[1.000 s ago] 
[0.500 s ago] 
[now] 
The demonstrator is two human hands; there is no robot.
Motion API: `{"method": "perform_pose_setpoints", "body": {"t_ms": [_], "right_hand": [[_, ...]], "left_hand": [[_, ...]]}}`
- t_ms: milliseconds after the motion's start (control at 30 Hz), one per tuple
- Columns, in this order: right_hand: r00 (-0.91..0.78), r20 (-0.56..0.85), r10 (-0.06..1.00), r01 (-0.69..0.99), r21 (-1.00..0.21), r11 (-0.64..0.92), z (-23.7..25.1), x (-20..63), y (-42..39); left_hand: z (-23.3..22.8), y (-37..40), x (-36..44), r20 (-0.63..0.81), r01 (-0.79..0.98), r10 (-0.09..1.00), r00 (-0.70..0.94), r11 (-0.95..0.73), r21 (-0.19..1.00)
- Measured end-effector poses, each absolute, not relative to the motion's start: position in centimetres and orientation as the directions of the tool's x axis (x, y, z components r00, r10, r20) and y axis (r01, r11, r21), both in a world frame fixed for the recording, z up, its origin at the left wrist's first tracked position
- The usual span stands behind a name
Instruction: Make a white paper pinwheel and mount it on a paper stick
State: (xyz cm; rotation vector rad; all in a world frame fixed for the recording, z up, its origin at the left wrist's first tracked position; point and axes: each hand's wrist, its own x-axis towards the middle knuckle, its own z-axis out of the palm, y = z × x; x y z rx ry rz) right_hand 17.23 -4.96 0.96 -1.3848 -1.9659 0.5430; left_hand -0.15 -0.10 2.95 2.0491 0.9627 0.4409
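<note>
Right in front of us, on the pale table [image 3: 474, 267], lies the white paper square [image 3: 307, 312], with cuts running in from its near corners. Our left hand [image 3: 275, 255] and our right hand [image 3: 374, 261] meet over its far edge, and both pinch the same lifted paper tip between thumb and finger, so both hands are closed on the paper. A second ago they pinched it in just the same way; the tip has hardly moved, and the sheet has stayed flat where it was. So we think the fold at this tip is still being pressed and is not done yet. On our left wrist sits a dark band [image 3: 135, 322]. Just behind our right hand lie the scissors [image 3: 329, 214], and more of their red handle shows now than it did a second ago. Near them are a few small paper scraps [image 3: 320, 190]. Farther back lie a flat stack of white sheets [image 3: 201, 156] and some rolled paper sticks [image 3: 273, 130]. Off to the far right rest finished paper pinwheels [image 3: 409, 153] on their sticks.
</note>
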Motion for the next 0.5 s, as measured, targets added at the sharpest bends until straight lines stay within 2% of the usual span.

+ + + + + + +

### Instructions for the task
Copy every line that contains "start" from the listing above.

### Task result
- t_ms: milliseconds after the motion's start (control at 30 Hz), one per tuple
- Measured end-effector poses, each absolute, not relative to the motion's start: position in centimetres and orientation as the directions of the tool's x axis (x, y, z components r00, r10, r20) and y axis (r01, r11, r21), both in a world frame fixed for the recording, z up, its origin at the left wrist's first tracked position

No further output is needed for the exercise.